■ **WHAT YOU ARE ASKED TO DO**
Nothing below is to be printed except the lines between the line holding "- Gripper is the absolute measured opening" and the line holding "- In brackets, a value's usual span", inclusive, each exactly as it appears.

■ **EXERCISE DATA**
"""
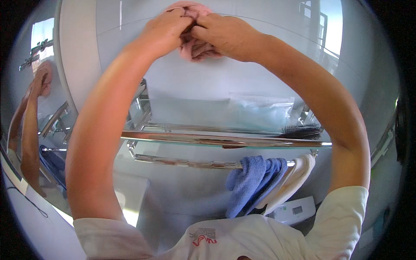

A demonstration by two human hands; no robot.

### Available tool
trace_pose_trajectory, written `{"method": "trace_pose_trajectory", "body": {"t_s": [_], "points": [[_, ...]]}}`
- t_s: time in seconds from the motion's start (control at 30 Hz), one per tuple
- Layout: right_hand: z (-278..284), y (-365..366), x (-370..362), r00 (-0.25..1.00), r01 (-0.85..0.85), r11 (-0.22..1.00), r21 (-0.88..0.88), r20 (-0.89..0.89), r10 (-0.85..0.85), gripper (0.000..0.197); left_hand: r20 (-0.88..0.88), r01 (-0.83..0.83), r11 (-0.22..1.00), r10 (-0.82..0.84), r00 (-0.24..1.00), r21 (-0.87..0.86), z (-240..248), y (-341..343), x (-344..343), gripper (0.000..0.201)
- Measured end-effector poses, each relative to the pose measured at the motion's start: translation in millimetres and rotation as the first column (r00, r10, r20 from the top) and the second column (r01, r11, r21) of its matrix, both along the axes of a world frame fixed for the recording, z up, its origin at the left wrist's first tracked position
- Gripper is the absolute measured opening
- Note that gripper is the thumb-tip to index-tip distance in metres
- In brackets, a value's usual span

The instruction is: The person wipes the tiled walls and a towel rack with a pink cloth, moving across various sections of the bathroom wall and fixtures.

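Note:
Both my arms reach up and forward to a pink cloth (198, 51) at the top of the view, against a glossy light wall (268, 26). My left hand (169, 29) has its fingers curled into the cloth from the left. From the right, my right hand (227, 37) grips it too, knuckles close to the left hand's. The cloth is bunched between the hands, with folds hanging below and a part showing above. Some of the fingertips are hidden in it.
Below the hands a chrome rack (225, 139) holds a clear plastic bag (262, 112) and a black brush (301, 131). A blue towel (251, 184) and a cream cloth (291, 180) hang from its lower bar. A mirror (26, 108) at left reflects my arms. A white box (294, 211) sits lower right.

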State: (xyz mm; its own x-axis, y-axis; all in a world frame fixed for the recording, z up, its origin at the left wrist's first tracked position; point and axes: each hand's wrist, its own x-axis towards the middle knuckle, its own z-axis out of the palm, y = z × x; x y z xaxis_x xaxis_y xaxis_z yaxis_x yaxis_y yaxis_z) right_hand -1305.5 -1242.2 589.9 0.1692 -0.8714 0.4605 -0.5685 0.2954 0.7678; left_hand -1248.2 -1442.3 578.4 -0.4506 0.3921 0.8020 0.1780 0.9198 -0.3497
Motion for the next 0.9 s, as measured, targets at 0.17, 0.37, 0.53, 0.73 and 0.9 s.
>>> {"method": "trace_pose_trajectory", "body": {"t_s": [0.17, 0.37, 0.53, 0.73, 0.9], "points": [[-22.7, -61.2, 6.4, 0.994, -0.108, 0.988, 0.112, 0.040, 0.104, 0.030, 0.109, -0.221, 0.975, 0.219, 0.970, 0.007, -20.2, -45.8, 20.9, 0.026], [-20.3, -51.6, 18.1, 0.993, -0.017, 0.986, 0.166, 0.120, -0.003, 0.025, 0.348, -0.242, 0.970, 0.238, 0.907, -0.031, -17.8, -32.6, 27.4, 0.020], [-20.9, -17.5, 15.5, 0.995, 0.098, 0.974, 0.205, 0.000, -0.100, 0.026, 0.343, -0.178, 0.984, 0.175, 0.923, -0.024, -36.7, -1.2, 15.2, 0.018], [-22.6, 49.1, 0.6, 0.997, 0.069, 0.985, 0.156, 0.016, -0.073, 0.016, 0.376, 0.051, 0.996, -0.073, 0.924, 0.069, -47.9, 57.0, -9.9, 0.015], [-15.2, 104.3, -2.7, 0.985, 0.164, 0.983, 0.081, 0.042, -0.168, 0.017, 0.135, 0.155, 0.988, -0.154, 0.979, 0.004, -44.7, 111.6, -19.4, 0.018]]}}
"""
■ **ANSWER TO THIS PROBLEM**
- Gripper is the absolute measured opening
- Note that gripper is the thumb-tip to index-tip distance in metres
- In brackets, a value's usual span

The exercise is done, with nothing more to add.